- _WHAT NEEDS TO BE DONE_: Lines of the material that include the string "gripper" should be returned.

- _SOURCE MATERIAL_:
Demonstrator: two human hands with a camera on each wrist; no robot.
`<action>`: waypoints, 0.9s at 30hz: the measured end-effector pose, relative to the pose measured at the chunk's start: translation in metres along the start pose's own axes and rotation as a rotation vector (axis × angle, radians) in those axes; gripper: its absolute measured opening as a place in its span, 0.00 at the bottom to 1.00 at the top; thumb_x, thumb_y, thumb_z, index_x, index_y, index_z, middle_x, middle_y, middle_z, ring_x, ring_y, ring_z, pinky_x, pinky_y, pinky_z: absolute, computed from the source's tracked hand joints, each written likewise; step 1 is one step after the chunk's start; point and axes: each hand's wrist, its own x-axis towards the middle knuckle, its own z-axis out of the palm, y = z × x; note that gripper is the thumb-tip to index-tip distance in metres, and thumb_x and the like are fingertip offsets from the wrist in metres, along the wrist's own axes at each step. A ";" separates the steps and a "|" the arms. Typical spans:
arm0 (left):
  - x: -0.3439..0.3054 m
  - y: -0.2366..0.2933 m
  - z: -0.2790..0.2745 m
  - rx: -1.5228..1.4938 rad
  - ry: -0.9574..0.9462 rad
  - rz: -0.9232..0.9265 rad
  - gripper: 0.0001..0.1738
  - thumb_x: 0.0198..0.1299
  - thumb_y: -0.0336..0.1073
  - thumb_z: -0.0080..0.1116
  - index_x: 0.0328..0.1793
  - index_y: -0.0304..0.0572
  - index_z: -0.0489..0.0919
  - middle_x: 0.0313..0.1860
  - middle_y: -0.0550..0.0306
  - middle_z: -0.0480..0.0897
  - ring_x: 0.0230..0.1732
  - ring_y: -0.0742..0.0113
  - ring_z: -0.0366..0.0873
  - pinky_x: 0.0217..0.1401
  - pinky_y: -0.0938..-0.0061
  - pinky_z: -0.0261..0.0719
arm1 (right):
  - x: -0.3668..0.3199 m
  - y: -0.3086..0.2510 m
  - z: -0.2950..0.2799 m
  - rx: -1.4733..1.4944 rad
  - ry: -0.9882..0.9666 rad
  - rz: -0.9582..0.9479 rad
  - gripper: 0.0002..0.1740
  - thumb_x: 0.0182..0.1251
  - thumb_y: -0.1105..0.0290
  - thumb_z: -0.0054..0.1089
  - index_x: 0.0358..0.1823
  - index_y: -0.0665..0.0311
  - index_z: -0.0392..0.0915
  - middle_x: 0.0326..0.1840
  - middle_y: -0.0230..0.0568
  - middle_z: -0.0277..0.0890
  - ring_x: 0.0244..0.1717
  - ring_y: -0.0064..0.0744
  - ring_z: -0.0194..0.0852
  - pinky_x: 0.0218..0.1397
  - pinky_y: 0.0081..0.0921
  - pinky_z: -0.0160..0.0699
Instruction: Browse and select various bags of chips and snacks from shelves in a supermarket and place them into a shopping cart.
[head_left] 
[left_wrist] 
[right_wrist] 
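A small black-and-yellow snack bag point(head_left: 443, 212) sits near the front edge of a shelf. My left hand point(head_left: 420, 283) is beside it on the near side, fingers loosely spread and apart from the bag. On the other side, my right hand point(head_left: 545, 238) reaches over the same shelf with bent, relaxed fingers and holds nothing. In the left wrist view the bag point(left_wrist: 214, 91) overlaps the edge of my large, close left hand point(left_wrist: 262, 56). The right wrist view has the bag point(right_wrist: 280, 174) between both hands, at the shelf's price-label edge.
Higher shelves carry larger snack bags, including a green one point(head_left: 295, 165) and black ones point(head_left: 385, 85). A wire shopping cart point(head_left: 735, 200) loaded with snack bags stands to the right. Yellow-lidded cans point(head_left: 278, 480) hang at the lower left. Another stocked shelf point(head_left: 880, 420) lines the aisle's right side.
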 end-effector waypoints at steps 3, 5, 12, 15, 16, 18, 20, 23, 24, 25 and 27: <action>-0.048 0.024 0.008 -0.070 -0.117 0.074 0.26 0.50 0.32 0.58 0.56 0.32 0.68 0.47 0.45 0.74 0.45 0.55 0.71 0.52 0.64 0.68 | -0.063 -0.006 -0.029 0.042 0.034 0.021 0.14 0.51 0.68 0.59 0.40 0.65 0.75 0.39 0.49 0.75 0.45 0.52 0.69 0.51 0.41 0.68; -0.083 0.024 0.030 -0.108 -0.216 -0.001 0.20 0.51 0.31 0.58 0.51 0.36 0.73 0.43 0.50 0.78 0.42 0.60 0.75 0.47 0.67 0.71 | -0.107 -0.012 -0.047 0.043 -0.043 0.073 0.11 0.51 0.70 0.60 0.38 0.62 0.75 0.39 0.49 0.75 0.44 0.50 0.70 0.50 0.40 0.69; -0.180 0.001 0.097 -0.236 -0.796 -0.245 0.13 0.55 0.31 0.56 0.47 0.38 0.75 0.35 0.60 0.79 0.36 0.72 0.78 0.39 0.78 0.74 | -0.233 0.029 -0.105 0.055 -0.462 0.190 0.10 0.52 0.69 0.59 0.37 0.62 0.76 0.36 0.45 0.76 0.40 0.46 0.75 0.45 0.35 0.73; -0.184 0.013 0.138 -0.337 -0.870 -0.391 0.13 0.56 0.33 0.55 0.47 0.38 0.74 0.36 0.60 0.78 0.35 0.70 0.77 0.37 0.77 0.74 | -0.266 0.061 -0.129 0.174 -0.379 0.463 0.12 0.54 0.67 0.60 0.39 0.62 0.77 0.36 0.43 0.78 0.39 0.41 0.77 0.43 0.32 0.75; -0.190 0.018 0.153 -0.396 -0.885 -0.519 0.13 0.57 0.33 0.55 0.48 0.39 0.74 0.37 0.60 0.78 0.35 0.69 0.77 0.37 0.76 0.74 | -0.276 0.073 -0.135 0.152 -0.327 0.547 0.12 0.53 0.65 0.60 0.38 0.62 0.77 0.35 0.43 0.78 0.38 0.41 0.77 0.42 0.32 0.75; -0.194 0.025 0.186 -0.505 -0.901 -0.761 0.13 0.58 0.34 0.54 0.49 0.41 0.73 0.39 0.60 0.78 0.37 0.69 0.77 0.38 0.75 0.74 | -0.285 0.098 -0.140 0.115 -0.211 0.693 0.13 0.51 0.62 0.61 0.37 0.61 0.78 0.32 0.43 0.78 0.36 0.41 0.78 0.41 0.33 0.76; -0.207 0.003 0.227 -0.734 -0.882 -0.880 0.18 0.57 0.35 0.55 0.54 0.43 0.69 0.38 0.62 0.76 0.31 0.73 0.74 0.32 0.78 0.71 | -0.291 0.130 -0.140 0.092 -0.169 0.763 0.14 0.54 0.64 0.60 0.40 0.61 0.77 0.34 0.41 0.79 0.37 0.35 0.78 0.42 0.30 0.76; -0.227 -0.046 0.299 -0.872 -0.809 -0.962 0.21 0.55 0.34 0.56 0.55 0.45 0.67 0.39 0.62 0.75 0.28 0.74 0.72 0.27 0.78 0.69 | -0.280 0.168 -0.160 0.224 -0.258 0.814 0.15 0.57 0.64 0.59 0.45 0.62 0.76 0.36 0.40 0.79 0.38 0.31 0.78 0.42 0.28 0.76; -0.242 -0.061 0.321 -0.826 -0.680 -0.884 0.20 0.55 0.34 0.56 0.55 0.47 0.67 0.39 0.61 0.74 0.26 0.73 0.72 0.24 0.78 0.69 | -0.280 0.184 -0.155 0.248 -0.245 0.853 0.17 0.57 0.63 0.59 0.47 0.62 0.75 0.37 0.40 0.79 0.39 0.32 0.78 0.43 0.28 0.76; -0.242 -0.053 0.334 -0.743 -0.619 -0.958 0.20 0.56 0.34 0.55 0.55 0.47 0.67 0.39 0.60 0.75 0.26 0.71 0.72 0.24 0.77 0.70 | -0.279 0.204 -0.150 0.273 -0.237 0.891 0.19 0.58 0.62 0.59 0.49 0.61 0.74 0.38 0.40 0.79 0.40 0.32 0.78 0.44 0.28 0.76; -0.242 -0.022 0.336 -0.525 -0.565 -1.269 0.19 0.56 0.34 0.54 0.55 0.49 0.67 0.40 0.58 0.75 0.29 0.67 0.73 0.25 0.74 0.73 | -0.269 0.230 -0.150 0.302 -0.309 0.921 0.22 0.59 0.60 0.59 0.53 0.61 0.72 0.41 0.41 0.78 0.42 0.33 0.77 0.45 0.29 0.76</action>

- _YOUR SOLUTION_:
`<action>`: waypoints, 0.9s at 30hz: the measured end-effector pose, relative to the pose measured at the chunk's start: translation in metres along the start pose's own axes and rotation as a rotation vector (axis × angle, radians) in those axes; gripper: its absolute measured opening as a place in its span, 0.00 at the bottom to 1.00 at the top; thumb_x, thumb_y, thumb_z, index_x, index_y, index_z, middle_x, middle_y, middle_z, ring_x, ring_y, ring_z, pinky_x, pinky_y, pinky_z: absolute, computed from the source's tracked hand joints, each written likewise; step 1 is one step after the chunk's start; point and axes: each hand's wrist, its own x-axis towards the middle knuckle, its own z-axis out of the palm, y = z × x; note that gripper is the thumb-tip to index-tip distance in metres, and thumb_x and the like are fingertip offsets from the wrist in metres, along the wrist's own axes at each step. A ";" separates the steps and a "|" the arms. Typical spans:
  - gripper: 0.0001..0.1738
  - gripper: 0.0002..0.1740

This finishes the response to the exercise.